„They’re the first time a band want me to punch someone in the face – and then fuck ‚em!“ – sagt Chilischote Dave Navarro über die New Yorker Gruppe KHZ. Nimmt man dieses auf den ersten Anschein leicht proletenhafte Bildnis näher unter die Lupe, beleuchtet es die zwei Seiten von „Reality On A Finer Scale“ schon sehr gut: Aggression und Emotion. Navarro hat bei seinem Statement vermutlich sowieso auf Sängerin Raiana geschielt, doch es soll hier ausschließlich um ihre musikalischen Qualitäten gehen.
KHZ’s Debütalbum umfasst eine mehrjährige Schaffensphase der Band. Es entstand in den Jahren 2001 bis 2004, lag wohl offensichtlich noch ein gutes Stück im Räucherkeller, bevor es jetzt endlich den Weg ans Tageslicht fand.
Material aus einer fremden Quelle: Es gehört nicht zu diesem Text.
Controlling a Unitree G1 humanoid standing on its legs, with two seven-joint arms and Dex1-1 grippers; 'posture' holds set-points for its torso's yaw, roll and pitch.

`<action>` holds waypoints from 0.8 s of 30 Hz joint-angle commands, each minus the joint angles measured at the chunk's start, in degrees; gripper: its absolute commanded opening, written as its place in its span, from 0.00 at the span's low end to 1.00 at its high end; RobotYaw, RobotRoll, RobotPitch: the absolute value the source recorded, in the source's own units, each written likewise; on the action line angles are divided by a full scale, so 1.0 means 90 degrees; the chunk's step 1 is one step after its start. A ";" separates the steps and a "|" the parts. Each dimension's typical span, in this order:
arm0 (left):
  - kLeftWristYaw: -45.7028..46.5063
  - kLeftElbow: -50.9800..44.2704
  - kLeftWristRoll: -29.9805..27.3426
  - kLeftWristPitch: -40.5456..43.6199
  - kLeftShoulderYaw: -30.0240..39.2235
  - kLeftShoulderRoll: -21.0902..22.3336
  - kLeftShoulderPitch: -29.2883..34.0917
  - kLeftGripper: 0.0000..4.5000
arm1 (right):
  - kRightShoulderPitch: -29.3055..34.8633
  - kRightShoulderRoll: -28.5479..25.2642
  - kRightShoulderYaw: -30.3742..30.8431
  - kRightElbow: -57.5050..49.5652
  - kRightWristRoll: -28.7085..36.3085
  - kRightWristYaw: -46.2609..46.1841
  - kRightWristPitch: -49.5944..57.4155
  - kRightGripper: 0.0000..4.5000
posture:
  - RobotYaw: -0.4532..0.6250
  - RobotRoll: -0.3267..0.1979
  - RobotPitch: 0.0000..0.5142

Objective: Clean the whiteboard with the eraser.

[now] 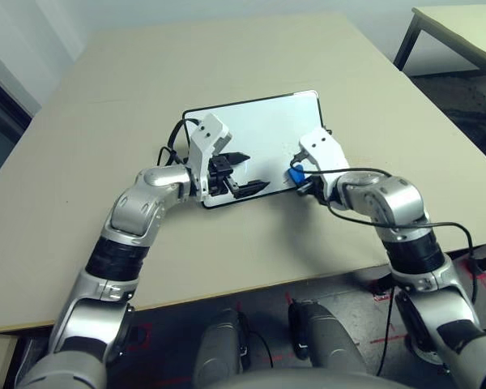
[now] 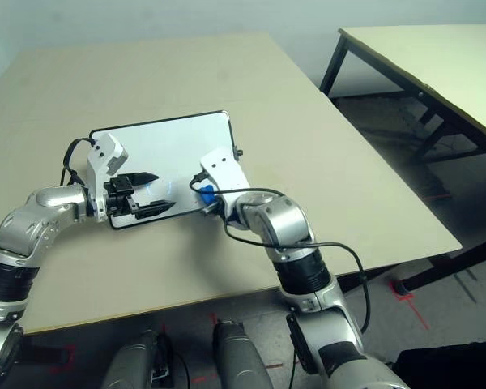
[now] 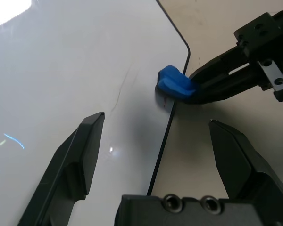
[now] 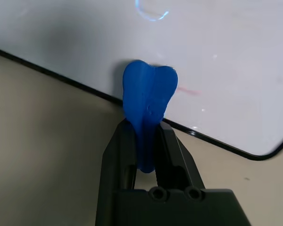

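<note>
No readable text, labels or numbers anywhere; whiteboard (image 1: pixel 267 130) carries faint scribbles only, not legible.

This looks like a robot lab or test room. Two plain beige tables (image 2: pixel 324 162) with black metal legs stand on a grey floor (image 2: pixel 437 105), red tape marks (image 2: pixel 405 297) lie near the table's near edge, and the walls are bare.
</note>
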 commanded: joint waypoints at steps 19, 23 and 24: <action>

Grob gesagt könnte man sagen, es handele sich hier um modernen (amerikanischen) Metal – aber was heißt das schon? Man hört bei „Reality…“ die lange Entstehungszeit heraus, da sich hier typische Trademarks der Post-Nu-Metal Zeit mit Ostküstenflair vereinen, wie eine Bestandsaufnahme dessen, was sich in diesen Jahren in dieser musikalischen Ecke getan hat.
Die Kontrastpunkte von harten, aggressiven Riffs und emotionaler Dichte werden von Sängerin Raiana durch Screams und Shouts aber auch durch sehr zarten, gefühlvollen Gesang wirklich stimmungsvoll inszeniert. Irgendwo in diesem Bereich liegen auch EVANESCENCE, ferner RENHOLDER, GOD LIVES UNDERWATER und JAKALOPE. Manchmal hört man auch Einflüsse der frühen TOOL Werke heraus, und aus deren Epoche dürften wohl auch die meisten Einflußgeber von KHZ stammen. Sie bedienen sich dieser Inspirationen, wirken jedoch eigenständig genug, um ihnen einen eigenen Sound attestieren zu können.
Es ist auch weniger die stilistische Sicherheit, an der es KHZ mangelt, sondern an kompositorischer Qualität. Die Songs funktionieren an sich ziemlich gut mit dem altbewährtem Rezept aus aggressiven, gitarrendominierten Parts, die wütend nach vorne stampfen, sowie zerbrechlichen Passagen, denen Raiana mit ihrer Stimme ihren Stempel aufdrückt. Handelsübliche Riffs und Hooklines, eingängige Refrains – und gerade die könnten ruhig etwas stärker sein. Den Songs fehlen oft einfach die entscheidenden Melodien, um nachhaltig zu wirken und beim Hörer hängenzubleiben.
Allerdings trifft das eher auf die „härteren“ Songs zu, denn KHZ haben auch einige sehr ruhige Lieder im Gepäck, die sich wirklich hören lassen können. Ich habe sogar den Eindruck, dass gerade hier die Band all ihre Trümpfe ausspielt, dass hier ihr größtes Talent liegt. Live sind die aggressiveren Nummern bestimmt die bessere Wahl, aber auf Konserve wirken die letzten Songs des Albums (v.a. „Find your Way (pt. 1 & 2)/pt. 3“, „Alone“ und „Stay All Night“) am stärksten. Teilweise nur minimal instrumentiert oder mit großen Gefühlsausbrüchen versehen ist diese emotionale Seite der Band musikalisch gesehen eindeutig die bessere.
Mit den Punkten ist es ja immer so eine zwiespältige Sache, und schwankte ich anfangs noch bei 6, so entscheide ich mich nun für 7, da sich „Reality On A Finer Scale“ schon beim ersten Durchlauf entwickelt, wächst und zum Schluß die besten Momente hat. Und was ich an diesem Album besonders mag, ist die Sängerin, die den Hörer nicht nach EVANESCENCE-Art mit unerträglich weinerlichem Gejaule quält, sondern mit einer vielseitigen Stimme überzeugen kann.